"Les centrales nucléaires en France ne sont pas correctement conçues pour résister à des séismes" alerte un expert
Pour le directeur du laboratoire du Criirad, la France n'a pas assez pris la mesure du risque sismique dans le pays. La secousse type sur laquelle les marges de sécurité sont basées est seulement de 5,2 alors que le séisme de lundi était de 5,4.
Après le séisme de magnitude 5,4 sur l'échelle de Richter - selon France séisme -lundi en Ardèche, la centrale nucléaire de Cruas a été arrêtée le temps d'un audit approfondi. Les réacteurs doivent redémarrer vendredi. "Les centrales nucléaires en France ne sont pas correctement conçues ni exploitées pour résister à des séismes pourtant réalistes", assure Bruno Chareyron, ingénieur en physique nucléaire et responsable du laboratoire de la Commission de recherche et d’information indépendante sur la radioactivité (Criirad), mardi 12 novembre, sur franceinfo.
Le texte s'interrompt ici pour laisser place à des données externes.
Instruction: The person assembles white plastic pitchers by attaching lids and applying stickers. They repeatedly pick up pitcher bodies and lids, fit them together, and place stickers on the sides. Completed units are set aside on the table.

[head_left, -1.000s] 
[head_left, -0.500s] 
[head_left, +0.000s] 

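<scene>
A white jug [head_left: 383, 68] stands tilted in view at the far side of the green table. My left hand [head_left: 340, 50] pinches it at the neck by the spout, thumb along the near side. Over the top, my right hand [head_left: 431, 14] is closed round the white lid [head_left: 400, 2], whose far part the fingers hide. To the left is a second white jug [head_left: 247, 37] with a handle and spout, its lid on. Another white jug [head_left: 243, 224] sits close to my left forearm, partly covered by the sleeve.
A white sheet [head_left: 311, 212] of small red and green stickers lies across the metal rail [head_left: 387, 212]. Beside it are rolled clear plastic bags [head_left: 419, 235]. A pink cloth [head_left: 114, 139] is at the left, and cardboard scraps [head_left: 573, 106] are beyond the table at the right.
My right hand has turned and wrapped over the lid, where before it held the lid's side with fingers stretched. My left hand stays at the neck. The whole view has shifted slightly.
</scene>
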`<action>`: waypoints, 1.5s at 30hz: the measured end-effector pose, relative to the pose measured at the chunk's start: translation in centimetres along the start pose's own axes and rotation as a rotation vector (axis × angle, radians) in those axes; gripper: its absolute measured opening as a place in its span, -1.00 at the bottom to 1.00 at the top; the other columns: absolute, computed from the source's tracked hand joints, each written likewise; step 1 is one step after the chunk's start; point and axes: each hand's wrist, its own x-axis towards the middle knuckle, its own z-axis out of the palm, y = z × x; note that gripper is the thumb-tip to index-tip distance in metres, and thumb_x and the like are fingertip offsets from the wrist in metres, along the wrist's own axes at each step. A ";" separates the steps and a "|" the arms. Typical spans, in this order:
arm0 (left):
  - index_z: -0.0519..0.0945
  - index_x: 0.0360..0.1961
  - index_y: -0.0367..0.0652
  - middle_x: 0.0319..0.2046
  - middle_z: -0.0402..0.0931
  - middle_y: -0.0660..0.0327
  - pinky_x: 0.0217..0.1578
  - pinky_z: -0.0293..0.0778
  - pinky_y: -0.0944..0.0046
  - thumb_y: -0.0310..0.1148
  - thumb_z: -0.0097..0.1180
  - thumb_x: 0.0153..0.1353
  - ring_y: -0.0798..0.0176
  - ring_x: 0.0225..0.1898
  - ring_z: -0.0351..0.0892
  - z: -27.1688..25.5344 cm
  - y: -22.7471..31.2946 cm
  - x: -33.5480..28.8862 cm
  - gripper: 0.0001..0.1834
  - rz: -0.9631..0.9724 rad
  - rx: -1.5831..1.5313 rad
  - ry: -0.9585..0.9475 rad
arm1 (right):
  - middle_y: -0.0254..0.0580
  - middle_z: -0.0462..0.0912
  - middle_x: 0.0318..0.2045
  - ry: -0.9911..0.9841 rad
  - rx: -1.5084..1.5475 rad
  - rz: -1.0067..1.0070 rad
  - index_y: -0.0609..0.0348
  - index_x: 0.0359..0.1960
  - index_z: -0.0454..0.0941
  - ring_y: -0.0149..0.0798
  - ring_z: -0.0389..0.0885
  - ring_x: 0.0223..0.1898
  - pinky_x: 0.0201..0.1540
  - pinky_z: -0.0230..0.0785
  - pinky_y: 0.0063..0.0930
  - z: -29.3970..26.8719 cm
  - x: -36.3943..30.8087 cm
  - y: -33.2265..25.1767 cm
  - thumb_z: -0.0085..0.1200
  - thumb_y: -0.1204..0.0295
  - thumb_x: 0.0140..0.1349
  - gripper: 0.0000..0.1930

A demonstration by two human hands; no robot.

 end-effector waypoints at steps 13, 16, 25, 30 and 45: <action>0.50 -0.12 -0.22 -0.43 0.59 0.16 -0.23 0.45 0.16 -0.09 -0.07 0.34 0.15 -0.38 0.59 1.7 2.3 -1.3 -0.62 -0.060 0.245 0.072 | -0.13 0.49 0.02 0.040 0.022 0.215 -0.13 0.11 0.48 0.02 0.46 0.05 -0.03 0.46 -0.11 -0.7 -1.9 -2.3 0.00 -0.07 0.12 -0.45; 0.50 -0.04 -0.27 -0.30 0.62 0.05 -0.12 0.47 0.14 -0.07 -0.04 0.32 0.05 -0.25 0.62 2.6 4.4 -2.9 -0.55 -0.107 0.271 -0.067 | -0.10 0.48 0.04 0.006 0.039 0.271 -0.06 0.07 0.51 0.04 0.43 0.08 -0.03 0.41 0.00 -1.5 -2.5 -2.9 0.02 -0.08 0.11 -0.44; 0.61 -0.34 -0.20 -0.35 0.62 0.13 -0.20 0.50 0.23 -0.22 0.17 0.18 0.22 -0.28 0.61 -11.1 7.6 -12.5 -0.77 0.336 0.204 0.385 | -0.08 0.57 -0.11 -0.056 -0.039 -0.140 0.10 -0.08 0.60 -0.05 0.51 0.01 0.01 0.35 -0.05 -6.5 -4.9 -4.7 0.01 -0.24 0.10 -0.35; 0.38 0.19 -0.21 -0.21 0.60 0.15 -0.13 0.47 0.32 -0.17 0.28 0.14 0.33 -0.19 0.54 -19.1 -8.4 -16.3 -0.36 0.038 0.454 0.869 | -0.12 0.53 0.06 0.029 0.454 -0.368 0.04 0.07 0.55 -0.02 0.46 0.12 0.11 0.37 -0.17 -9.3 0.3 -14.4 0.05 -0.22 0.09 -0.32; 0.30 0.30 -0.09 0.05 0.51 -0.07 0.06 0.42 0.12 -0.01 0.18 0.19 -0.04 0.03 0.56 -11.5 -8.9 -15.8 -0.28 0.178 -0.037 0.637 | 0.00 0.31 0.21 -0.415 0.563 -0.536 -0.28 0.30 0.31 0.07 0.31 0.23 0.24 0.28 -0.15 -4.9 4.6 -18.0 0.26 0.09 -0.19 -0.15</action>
franceinfo : Qu'est-ce qu'on surveille dans un "audit approfondi" comme celui qui est en cours à la centrale de Cruas ?
Bruno Chareyron : L'importance après un séisme, c'est de vérifier que toute une série de dispositifs qui sont vitaux pour la sûreté de l'installation nucléaire n'ont pas été fragilisés. Or, on sait très bien depuis maintenant plusieurs années qu'en France - et ça concerne de très nombreux réacteurs -, un certain nombre de ces dispositifs ne sont pas aux normes sismiques. Par exemple, en 2017, sur 26 réacteurs nucléaires, des défauts d'ancrage de certains équipements ont été mis en évidence. En cas de séisme et de désolidarisation, cela conduirait à ce que les groupes électrogènes de secours ne puissent plus fonctionner. On a découvert également en 2017 que sur 20 réacteurs français, en cas de séisme important, il n'y aurait plus possibilité de pomper l'eau de refroidissement, ce qu'on appelle la source froide. Tout ça pour dire qu'en fait, en France, contrairement à ce que les citoyens peuvent croire, les centrales nucléaires ne sont pas correctement ni conçues, ni exploitées pour résister à des séismes pourtant réalistes.
La France n'a-t-elle donc pas pris la mesure du risque sismique sur son territoire ?
Absolument pas. On le voit bien sur ce qui se passe en ce moment. Nous sommes face à un séisme qui s'est produit, disons, à 13 kilomètres de la centrale de Cruas, 28 km de celle du Tricastin. Un séisme qui a une magnitude de 5,4 alors que le séisme majoré de sécurité, c'est dire le séisme le plus important pris en compte pour garantir la sûreté des installations, est de seulement 5,2. Cela veut dire que même avec des marges de sécurité, les spécialistes n'ont pas pu prévoir qu'on aurait à faire face à un séisme aussi important aujourd'hui. Par exemple, sur le site du Tricastin, il y a une digue qui retient le canal de Donzère-Mondragon. Et cette digue n'est pas aux normes sismiques. L'ASN [l'Autorité de sureté nucléaire] a autorisé EDF et Orano à continuer d'exploiter leurs installations et à reporter à 2022 la mise aux normes de cette digue.
Si ce séisme avait eu lieu non pas à 13 km ou 28 km, mais qu'il avait eu lieu beaucoup plus près des installations nucléaires, elles n'étaient pas forcément dimensionnée pour y résister.
Bruno Chareyron, directeur du laboratoire du CRIIRADà franceinfo
Est-ce qu'on a la capacité de renforcer les installations nucléaires pour qu'elles puissent faire face à un risque sismique important ?
Ce que l'on constate, c'est que EDF n'en est pas capable. De façon récurrente, on découvre de manière fortuite que des installations importantes pour la sûreté dans nos centrales ne sont pas aux normes sismiques. Par exemple, le travailleur qui vient faire un travail de maintenance et qui s'aperçoit qu'il y a des ancrages qui sont défectueux, des tuyaux qui peuvent céder parce qu'ils sont rouillés. On voit que EDF, aujourd'hui, n'est plus capable de garantir la sûreté des installations nucléaires par rapport à toute une série de risques et en particulier le risque sismique.